AMHERST, Mass. - Julie Candler Hayes has been appointed to a three-year term as dean of the College of Humanities and Fine Arts at the University of Massachusetts Amherst.

"I am delighted to announce the appointment of Professor Julie Hayes to lead the College of Humanities and Fine Arts," said Provost James Staros. "A scholar of the French Enlightenment, Dean Hayes was recently honored by being named Chevalier in the Ordre des Palmes Academiques by the French government. She was appointed executive associate dean in January 2010 and then interim dean in September 2010, succeeding Joel Martin, and in that role she has provided outstanding leadership in moving the college forward."

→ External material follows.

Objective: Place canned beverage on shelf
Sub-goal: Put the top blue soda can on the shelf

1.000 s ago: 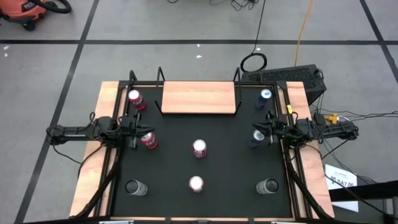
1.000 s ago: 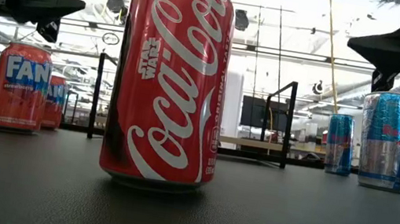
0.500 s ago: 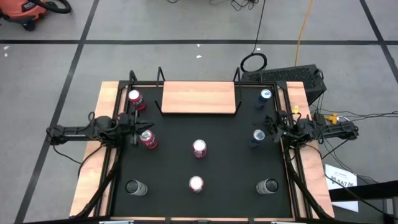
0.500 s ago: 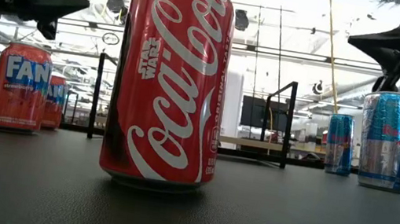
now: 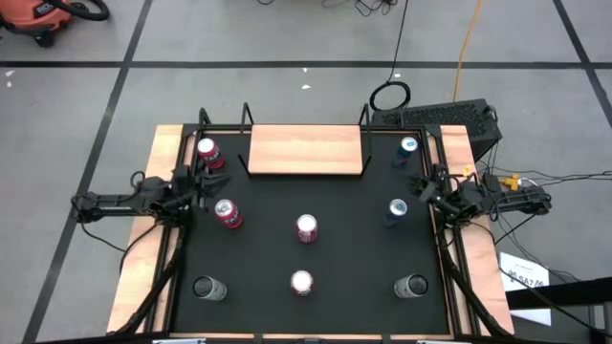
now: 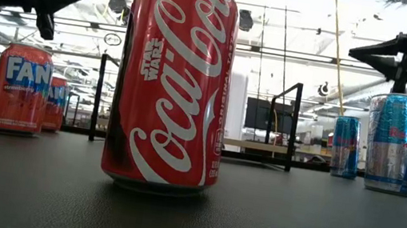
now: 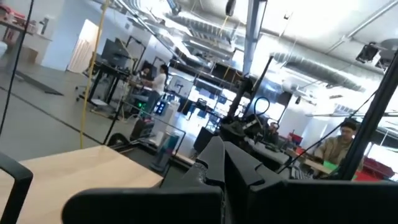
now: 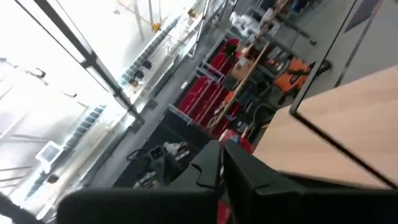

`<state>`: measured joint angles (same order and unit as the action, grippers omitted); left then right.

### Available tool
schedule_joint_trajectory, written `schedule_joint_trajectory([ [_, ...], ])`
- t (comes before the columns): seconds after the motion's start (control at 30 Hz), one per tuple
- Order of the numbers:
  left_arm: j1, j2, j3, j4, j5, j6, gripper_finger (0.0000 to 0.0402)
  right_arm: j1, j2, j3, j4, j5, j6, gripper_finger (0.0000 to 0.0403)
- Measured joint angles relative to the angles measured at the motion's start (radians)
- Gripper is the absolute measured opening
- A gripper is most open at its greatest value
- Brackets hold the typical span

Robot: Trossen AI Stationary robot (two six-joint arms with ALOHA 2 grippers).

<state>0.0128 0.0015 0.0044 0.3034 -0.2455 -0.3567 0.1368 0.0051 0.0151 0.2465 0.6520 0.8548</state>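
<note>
The shelf (image 5: 306, 150), a light-wood board with black rods at its corners, stands at the table's far middle with nothing on it. A red Coca-Cola can (image 5: 306, 227) stands upright at mid-table, and another red can (image 5: 301, 282) stands nearer, filling the low view (image 6: 171, 85). A red Fanta can (image 5: 227, 213) stands near my left gripper (image 5: 204, 179), which is shut, empty and raised, as the left wrist view (image 7: 221, 155) shows. A blue can (image 5: 396, 210) stands near my right gripper (image 5: 422, 184), which is also shut and empty, as the right wrist view (image 8: 221, 155) shows.
A second Fanta can (image 5: 207, 151) stands at the far left and a second blue can (image 5: 406, 148) at the far right. Two silver cans (image 5: 208, 288) (image 5: 412, 286) stand near the front corners. The table has raised wooden side edges (image 5: 143, 239).
My left gripper has drawn back from above the Fanta can toward the table's far left and turned toward the far edge. My right gripper has pulled away from the blue can toward the right edge and also swung toward the far side. No can has moved.
</note>
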Motion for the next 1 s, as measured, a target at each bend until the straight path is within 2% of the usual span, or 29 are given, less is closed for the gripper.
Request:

Hayes said, "In the six years since I came to UMass Amherst, I have come to care deeply about this institution and to admire the creativity, the intellectual ambition and the dedication of the faculty, students and staff. I look forward to serving the College of Humanities and Fine Arts, to supporting our departments and programs, to reaching out to our alums and to telling our story."

During her service as interim dean, Hayes has led the college’s heads and chairs in a strategic planning process; integrated the Arts Extension Service into the college; recruited 25 tenure track faculty, including a department chair; hired a new director of development and engaged in extensive donor cultivation; revised the college’s budget processes and allocations; and initiated discussions for creation of a School of the Arts.

Hayes arrived at UMass Amherst in 2006 as chair of the newly formed department of languages, literatures and cultures, a position she held for four years. She previously taught at the University of Kentucky and the University of Richmond, where she chaired the department of modern languages and literatures from 1998 to 2004.

Her research focuses primarily on literary and philosophical texts of the French Enlightenment. She has also written extensively on contemporary literary theory and the history and theory of translation. Her most recent book is "Translation, Subjectivity, and Culture in France and England, 1600-1800." Her earlier books study French theatre and Enlightenment concepts of systematicity in literature, philosophy and science. Her current work looks at 17th- and 18th-century women moral philosophers. She is the recipient of fellowships from the National Endowment for the Humanities and the National Humanities Center.

She is currently president of the American Society for Eighteenth-Century Studies, an interdisciplinary scholarly organization.

Hayes earned her B.A. in French and philosophy from Austin College and her M.A. and Ph.D. in French literature from Northwestern University.